Extract from the entries below, exactly as given, only the lines from the line containing "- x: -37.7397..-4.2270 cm" to the line containing "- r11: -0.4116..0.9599", both lines included.

##### Data for the task #####

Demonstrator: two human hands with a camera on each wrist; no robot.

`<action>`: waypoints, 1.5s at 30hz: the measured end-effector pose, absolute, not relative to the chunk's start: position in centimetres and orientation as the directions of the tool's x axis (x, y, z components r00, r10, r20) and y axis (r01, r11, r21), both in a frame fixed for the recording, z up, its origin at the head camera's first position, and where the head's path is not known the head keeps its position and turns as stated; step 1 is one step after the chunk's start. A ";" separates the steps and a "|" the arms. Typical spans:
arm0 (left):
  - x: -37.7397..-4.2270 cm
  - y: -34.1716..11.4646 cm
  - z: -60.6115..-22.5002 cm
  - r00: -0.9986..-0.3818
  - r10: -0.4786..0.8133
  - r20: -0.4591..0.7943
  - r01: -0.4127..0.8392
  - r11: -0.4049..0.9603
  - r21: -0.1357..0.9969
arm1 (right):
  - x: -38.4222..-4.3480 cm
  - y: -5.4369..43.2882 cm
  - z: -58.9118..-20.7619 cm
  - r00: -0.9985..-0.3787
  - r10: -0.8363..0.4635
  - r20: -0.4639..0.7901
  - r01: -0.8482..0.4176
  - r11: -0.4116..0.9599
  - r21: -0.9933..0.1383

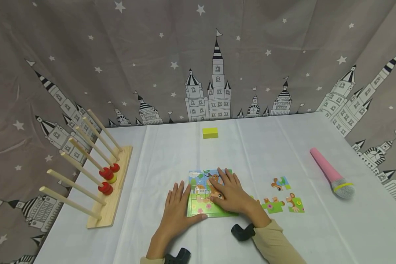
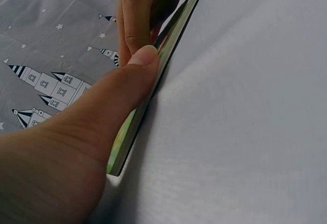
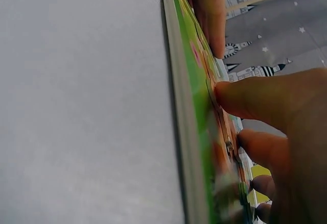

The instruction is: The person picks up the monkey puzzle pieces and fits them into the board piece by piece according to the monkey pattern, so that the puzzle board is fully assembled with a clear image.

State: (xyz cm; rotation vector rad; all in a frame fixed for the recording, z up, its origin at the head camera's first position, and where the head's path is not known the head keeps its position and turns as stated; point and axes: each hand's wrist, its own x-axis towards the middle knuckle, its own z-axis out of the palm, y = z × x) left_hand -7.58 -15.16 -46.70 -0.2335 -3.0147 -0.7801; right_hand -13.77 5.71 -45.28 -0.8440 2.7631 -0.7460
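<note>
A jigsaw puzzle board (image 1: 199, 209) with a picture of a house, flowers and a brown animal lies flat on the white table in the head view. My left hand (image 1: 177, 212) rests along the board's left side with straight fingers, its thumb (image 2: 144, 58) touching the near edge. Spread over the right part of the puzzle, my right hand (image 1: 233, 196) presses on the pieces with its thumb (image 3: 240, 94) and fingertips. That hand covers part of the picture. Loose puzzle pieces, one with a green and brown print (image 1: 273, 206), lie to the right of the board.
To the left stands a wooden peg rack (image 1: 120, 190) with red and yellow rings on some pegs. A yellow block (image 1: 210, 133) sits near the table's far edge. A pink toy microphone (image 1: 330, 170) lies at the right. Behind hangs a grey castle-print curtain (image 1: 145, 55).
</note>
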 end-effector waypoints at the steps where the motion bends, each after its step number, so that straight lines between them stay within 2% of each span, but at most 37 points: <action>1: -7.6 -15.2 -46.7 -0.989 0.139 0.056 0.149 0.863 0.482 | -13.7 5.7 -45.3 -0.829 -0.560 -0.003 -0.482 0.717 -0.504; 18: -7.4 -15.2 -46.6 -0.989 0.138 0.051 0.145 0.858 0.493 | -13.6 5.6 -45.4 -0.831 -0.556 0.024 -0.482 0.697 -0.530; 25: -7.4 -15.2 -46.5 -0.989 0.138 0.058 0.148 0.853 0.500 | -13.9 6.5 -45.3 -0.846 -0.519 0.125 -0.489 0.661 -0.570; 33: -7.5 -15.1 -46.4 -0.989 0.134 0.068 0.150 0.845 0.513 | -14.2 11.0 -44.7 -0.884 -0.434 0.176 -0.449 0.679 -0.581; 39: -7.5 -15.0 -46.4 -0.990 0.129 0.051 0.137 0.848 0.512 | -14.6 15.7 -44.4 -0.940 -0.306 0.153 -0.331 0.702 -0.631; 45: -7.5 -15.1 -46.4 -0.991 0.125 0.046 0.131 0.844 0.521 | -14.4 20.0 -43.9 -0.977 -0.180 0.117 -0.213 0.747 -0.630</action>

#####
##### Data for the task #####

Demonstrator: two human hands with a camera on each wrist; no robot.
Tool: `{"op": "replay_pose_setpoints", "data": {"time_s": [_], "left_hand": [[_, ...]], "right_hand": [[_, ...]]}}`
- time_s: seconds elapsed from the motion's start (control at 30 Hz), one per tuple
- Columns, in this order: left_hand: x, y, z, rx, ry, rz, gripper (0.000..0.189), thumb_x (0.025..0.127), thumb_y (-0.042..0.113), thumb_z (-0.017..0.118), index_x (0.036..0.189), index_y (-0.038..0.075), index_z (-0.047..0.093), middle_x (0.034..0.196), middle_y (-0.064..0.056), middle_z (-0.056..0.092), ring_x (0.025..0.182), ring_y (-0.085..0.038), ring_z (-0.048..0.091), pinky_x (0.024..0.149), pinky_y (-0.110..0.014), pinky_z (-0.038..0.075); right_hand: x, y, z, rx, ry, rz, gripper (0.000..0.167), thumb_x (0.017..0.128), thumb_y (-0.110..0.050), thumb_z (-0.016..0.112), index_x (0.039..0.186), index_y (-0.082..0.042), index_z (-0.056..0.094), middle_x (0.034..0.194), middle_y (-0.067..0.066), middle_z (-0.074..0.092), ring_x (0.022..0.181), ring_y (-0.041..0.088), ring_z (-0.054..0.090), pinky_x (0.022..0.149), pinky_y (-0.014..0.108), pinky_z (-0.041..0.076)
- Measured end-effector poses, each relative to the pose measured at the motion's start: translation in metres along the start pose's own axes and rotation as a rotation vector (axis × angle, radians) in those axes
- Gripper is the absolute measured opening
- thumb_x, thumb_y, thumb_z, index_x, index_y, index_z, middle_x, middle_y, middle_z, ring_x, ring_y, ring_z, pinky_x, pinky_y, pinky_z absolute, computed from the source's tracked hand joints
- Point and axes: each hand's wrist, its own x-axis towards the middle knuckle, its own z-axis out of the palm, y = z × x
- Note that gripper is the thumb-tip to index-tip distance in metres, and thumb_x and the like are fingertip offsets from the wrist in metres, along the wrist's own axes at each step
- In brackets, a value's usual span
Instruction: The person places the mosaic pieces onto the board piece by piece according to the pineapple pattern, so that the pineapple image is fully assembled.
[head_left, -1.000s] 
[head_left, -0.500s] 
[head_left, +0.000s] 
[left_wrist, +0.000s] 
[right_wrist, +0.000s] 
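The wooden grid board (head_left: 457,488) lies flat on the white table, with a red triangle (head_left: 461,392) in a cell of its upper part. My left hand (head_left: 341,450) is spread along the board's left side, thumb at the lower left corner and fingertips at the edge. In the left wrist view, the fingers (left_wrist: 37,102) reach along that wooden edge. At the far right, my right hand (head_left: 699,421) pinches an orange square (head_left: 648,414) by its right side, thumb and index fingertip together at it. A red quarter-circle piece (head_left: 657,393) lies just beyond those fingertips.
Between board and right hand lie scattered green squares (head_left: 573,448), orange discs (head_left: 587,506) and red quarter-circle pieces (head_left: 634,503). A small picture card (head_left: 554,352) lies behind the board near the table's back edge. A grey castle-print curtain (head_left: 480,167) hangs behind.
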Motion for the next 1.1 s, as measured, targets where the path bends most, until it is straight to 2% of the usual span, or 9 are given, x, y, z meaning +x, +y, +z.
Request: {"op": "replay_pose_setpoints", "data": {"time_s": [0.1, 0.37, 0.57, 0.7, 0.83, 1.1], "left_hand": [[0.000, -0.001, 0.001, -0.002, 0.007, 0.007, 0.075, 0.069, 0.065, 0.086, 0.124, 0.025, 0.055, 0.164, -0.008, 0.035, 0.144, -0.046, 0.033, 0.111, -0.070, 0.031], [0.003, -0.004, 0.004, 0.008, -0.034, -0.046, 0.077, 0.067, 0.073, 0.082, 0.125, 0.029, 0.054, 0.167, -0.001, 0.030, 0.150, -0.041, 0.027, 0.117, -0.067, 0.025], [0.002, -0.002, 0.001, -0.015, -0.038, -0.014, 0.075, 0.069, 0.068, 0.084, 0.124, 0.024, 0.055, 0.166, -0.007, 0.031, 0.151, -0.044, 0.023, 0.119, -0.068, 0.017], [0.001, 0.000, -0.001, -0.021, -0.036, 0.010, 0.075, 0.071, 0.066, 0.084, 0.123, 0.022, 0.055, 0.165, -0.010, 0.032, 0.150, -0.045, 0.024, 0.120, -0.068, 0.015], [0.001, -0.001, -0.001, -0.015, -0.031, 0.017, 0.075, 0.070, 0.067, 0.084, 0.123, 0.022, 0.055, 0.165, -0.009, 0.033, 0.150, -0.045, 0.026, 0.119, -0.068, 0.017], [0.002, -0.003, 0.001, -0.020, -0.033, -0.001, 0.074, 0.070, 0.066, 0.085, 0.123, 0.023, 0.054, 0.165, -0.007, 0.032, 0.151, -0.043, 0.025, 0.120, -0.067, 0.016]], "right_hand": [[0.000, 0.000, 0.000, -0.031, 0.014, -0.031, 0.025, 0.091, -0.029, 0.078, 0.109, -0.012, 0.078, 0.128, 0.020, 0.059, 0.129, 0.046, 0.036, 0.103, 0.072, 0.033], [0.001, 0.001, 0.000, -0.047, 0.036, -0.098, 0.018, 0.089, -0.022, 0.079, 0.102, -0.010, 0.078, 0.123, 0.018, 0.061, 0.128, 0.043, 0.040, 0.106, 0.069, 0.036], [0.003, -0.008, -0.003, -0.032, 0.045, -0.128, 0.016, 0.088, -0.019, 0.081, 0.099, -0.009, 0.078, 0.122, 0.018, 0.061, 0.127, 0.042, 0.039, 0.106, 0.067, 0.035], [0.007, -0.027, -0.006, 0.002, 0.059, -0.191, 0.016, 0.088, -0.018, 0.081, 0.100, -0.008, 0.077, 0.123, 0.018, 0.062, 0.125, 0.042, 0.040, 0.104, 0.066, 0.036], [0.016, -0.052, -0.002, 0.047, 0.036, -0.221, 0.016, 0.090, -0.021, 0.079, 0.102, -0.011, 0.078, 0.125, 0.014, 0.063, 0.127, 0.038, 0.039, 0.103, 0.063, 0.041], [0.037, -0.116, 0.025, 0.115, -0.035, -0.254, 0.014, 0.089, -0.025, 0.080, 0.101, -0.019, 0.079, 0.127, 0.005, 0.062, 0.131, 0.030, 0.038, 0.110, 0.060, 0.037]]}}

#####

■ Solution ■
  - x: -37.7397..-4.2270 cm
  - y: -34.1716..11.4646 cm
  - z: -60.6115..-22.5002 cm
  - r00: -0.9986..-0.3818
  - r10: -0.4786..0.8133
  - r20: -0.4591..0.7943
  - r01: -0.4127..0.8392
  - r11: -0.4049..0.9603
  - r21: -0.1357..0.9969
arm1 (right):
  - x: -38.4222..-4.3480 cm
  - y: -5.4369..43.2882 cm
  - z: -58.9118..-20.7619 cm
  - r00: -0.9985..-0.3787
  - r10: -0.8363..0.4635
  - r20: -0.4639..0.7901
  - r01: -0.8482..0.4176
  - r11: -0.4116..0.9599

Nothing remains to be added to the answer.